● **To do**: Scan the material below for lines with the word "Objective". Reply with the count and no other words.

-------- Provided material

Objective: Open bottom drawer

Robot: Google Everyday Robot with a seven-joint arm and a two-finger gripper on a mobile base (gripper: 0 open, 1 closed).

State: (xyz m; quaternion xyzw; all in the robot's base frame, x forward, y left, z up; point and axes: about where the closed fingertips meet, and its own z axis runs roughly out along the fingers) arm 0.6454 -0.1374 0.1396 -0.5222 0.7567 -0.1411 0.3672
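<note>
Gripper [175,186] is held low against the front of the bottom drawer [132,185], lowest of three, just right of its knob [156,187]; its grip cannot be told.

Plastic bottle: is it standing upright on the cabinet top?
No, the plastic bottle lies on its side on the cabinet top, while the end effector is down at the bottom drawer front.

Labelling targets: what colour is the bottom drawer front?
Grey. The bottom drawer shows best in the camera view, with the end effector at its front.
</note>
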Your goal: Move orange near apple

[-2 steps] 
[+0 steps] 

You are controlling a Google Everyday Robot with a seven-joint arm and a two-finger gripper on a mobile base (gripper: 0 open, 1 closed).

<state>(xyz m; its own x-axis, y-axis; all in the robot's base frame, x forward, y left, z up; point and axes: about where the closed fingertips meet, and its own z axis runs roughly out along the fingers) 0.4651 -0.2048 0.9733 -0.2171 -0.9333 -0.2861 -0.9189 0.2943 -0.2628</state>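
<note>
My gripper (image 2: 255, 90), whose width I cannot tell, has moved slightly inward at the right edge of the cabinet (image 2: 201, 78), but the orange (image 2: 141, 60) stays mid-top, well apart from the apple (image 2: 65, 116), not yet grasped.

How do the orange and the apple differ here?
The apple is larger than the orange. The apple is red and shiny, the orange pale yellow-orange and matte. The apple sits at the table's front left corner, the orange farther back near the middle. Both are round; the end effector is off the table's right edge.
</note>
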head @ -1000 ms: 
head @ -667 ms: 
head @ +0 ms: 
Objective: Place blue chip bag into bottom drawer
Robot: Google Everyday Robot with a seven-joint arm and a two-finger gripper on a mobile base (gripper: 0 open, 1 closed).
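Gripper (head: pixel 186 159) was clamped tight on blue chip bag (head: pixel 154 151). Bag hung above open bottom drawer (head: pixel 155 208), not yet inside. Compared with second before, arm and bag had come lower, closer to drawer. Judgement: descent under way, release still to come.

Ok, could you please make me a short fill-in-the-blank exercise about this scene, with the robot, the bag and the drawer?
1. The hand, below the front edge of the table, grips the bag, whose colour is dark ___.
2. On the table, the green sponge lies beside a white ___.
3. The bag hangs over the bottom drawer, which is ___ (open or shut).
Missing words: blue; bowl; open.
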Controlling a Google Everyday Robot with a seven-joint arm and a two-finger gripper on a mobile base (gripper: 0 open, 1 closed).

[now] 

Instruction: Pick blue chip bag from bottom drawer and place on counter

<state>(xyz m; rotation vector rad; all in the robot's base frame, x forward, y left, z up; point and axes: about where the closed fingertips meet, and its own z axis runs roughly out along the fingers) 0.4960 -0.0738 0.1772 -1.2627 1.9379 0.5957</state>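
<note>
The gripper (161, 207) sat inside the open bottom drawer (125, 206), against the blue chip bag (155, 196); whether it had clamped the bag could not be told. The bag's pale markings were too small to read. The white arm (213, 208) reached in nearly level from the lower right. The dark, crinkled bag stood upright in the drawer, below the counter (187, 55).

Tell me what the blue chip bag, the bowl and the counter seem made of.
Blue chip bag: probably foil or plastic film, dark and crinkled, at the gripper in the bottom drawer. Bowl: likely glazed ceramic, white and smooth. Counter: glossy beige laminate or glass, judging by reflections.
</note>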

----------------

● **Result of the exercise**: 2